## Activity
Would you print the full listing word for word?

## Provided data
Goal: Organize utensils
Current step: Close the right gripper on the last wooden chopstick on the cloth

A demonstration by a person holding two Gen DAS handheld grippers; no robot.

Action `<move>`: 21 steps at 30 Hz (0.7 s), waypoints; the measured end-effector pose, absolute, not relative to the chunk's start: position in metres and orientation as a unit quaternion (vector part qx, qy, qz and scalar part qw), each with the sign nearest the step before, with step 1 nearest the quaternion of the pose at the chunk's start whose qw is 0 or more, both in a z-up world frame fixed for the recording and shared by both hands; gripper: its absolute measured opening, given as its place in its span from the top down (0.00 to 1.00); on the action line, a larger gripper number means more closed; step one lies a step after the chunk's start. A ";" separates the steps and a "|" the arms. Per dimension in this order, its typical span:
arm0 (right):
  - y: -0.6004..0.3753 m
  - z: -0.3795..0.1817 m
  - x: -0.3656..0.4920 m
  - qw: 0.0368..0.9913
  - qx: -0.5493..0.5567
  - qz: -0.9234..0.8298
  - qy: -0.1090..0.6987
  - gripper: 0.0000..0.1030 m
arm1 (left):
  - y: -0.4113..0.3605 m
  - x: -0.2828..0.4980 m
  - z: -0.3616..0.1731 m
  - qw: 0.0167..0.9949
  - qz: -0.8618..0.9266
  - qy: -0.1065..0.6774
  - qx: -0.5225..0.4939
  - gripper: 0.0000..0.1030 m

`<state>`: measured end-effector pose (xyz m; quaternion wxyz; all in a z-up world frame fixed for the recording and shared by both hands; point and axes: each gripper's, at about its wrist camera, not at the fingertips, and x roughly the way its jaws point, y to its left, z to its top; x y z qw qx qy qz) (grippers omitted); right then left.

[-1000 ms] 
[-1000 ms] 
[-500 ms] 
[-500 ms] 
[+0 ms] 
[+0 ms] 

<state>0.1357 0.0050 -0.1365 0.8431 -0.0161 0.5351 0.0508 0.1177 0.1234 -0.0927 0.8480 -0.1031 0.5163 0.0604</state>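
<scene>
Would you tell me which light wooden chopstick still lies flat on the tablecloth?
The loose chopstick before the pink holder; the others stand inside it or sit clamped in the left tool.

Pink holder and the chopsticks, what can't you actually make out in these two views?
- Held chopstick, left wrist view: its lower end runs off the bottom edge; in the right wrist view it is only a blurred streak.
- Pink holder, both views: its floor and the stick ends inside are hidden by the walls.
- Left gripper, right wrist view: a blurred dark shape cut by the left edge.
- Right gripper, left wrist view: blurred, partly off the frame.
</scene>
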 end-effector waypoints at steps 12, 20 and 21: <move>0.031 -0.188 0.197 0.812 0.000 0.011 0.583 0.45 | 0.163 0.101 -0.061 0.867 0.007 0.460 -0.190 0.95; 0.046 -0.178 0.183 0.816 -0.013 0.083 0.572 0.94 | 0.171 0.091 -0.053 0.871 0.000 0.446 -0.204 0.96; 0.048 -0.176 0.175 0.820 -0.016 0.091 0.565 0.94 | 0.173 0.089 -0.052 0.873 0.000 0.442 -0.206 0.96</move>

## Finished exercise
Goal: Organize utensils
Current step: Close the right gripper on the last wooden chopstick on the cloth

A demonstration by a person holding two Gen DAS handheld grippers; no robot.

Action `<move>`: 21 steps at 30 Hz (0.7 s), waypoints; the measured end-effector pose, absolute, not relative to the chunk's start: position in metres and orientation as a unit quaternion (vector part qx, qy, qz and scalar part qw), each with the sign nearest the step before, with step 1 nearest the quaternion of the pose at the chunk's start whose qw is 0 or more, both in a z-up world frame fixed for the recording and shared by both hands; gripper: its absolute measured opening, given as its place in its span from the top down (0.00 to 1.00); on the action line, a larger gripper number means more closed; step one lies a step after the chunk's start. A ";" separates the steps and a "|" the arms. Per dimension in this order, its typical span:
arm0 (right):
  - y: -0.6004..0.3753 m
  - z: -0.3795..0.1817 m
  - x: -0.3656..0.4920 m
  - qw: 0.0368..0.9913
  - qx: -0.5493..0.5567
  - qz: -0.9234..0.8298
  - qy: -0.1090..0.6987
  - gripper: 0.0000..0.1030 m
arm1 (left):
  - y: -0.4113..0.3605 m
  - x: -0.2828..0.4980 m
  - z: -0.3616..0.1731 m
  - qw: 0.0167..0.9949
  - qz: -0.8618..0.9266
  - qy: -0.1065..0.6774
  - qx: -0.5225..0.4939
  - gripper: 0.0000..0.1030 m

`<state>`: measured end-effector pose (xyz m; quaternion wxyz; all in a z-up world frame fixed for the recording and shared by both hands; point and axes: each gripper's, at about its wrist camera, not at the fingertips, and x roughly the way its jaws point, y to its left, z to its top; x y z qw qx qy qz) (grippers omitted); right then left.

[-1000 ms] 
[-1000 ms] 
[-500 ms] 
[-500 ms] 
[+0 ms] 
[+0 ms] 

<state>0.1357 0.0050 -0.1365 0.8431 -0.0161 0.5351 0.0508 0.1177 0.1234 -0.0927 0.8480 -0.1031 0.5163 0.0604</state>
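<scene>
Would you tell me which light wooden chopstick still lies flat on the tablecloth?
The loose chopstick before the pink holder; the others stand inside it or sit clamped in the left tool.

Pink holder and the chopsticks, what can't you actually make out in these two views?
- Held chopstick, left wrist view: its lower end runs off the bottom edge; in the right wrist view it is only a blurred streak.
- Pink holder, both views: its floor and the stick ends inside are hidden by the walls.
- Left gripper, right wrist view: a blurred dark shape cut by the left edge.
- Right gripper, left wrist view: blurred, partly off the frame.
</scene>
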 end-effector waypoints at steps 12, 20 and 21: <move>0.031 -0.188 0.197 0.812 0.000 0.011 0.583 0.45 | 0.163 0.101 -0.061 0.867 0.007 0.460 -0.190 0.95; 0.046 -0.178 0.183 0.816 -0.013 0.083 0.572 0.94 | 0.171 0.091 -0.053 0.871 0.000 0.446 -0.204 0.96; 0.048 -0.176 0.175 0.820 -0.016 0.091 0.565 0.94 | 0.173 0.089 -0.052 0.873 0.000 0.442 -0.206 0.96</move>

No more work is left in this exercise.